• [WORK INSTRUCTIONS]: Could you restate the data word for word?

--- THE DATA ---

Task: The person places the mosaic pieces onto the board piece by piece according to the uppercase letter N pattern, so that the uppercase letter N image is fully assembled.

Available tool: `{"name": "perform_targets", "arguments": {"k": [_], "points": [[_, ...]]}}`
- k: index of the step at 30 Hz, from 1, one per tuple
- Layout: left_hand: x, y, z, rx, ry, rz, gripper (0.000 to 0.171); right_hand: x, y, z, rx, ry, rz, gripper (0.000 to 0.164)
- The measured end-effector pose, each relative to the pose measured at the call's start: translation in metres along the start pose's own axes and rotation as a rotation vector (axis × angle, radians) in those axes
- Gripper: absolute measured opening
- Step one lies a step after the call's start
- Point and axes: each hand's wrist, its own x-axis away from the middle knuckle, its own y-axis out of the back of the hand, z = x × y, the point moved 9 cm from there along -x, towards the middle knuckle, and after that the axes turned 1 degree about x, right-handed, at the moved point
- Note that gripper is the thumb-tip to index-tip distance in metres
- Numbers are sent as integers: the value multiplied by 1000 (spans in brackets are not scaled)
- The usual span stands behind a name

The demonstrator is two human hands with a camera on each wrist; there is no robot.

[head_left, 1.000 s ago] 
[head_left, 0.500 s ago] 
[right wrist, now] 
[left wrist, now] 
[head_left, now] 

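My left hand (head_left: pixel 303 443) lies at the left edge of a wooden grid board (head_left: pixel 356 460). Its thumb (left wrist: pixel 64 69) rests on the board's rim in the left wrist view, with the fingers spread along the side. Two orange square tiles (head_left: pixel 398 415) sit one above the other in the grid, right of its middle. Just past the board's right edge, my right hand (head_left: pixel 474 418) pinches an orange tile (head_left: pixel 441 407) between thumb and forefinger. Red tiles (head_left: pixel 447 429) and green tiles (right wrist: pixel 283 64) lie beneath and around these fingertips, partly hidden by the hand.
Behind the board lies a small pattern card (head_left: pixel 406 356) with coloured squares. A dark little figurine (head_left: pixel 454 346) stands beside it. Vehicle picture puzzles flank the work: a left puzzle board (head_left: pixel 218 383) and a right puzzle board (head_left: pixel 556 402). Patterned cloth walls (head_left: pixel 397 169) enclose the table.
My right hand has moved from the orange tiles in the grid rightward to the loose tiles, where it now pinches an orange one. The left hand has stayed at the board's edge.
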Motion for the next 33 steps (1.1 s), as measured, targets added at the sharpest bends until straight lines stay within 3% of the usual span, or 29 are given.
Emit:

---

• [RESPONSE]:
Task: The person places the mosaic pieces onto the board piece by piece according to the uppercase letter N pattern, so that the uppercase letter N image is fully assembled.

Available tool: `{"name": "perform_targets", "arguments": {"k": [_], "points": [[_, ...]]}}`
- k: index of the step at 30 Hz, from 1, one per tuple
- Layout: left_hand: x, y, z, rx, ry, rz, gripper (0.000 to 0.171); right_hand: x, y, z, rx, ry, rz, gripper (0.000 to 0.164)
- The measured end-effector pose, each relative to the pose measured at the call's start: translation in metres along the start pose's own axes and rotation as a rotation vector (axis × angle, radians) in those axes
- Gripper: absolute measured opening
- Step one lies a step after the call's start
- Point and axes: each hand's wrist, its own x-axis away from the middle knuckle, its own y-axis out of the back of the hand, z = x × y, the point moved 9 cm from there along -x, towards the middle knuckle, and after that the axes turned 1 degree about x, right-handed, at the moved point
- Note that gripper is the thumb-tip to index-tip distance in metres
- Numbers are sent as integers: the value multiplied by 1000 (spans in brackets are not scaled)
- The usual span stands behind a name

The demonstrator is two human hands with a camera on each wrist; there is no robot.

[head_left, 1.000 s ago] 
[head_left, 0.500 s ago] 
[right wrist, now] 
[left wrist, now] 
[head_left, now] 

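My left hand (head_left: pixel 303 443) lies at the left edge of a wooden grid board (head_left: pixel 356 460). Its thumb (left wrist: pixel 64 69) rests on the board's rim in the left wrist view, with the fingers spread along the side. Two orange square tiles (head_left: pixel 398 415) sit one above the other in the grid, right of its middle. Just past the board's right edge, my right hand (head_left: pixel 474 418) pinches an orange tile (head_left: pixel 441 407) between thumb and forefinger. Red tiles (head_left: pixel 447 429) and green tiles (right wrist: pixel 283 64) lie beneath and around these fingertips, partly hidden by the hand.
Behind the board lies a small pattern card (head_left: pixel 406 356) with coloured squares. A dark little figurine (head_left: pixel 454 346) stands beside it. Vehicle picture puzzles flank the work: a left puzzle board (head_left: pixel 218 383) and a right puzzle board (head_left: pixel 556 402). Patterned cloth walls (head_left: pixel 397 169) enclose the table.
My right hand has moved from the orange tiles in the grid rightward to the loose tiles, where it now pinches an orange one. The left hand has stayed at the board's edge.
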Motion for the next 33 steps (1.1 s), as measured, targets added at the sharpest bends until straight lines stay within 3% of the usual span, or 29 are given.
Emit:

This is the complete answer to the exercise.